▶ [Supplied material]

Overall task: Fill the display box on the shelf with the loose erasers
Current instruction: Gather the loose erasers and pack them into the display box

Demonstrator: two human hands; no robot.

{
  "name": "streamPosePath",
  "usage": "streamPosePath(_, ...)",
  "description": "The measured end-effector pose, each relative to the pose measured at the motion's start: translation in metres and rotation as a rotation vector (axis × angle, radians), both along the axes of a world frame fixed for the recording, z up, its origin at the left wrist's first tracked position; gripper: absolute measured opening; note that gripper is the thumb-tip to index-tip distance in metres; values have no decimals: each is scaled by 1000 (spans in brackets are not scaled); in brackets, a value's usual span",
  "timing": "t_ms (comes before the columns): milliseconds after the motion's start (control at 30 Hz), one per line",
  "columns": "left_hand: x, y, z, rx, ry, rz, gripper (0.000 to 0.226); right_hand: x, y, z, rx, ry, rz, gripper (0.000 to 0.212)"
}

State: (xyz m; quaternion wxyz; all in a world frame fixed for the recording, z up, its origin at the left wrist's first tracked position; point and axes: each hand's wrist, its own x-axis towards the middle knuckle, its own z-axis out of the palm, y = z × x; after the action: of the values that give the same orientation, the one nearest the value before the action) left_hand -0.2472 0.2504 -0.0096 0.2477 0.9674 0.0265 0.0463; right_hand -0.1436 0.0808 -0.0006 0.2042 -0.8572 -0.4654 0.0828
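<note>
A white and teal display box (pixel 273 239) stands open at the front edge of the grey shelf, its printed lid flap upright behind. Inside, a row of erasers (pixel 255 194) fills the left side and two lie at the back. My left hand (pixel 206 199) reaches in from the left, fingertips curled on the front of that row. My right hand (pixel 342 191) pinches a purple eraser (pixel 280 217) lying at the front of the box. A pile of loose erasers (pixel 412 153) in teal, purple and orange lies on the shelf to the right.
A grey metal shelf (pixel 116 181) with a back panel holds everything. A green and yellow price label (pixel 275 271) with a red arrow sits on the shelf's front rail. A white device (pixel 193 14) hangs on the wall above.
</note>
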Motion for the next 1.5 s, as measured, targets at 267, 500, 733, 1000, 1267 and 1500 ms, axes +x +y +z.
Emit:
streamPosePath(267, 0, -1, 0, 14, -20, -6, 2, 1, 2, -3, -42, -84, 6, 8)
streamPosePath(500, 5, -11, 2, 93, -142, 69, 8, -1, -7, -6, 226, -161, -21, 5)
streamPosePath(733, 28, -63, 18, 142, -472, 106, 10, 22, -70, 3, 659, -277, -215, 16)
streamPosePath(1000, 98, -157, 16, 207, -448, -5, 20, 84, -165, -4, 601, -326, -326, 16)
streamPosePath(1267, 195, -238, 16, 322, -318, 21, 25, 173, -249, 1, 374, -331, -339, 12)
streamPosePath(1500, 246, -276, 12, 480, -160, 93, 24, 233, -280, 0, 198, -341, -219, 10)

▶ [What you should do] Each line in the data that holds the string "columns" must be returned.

▶ [Response to the task]
  "timing": "t_ms (comes before the columns): milliseconds after the motion's start (control at 30 Hz), one per line",
  "columns": "left_hand: x, y, z, rx, ry, rz, gripper (0.000 to 0.226); right_hand: x, y, z, rx, ry, rz, gripper (0.000 to 0.212)"

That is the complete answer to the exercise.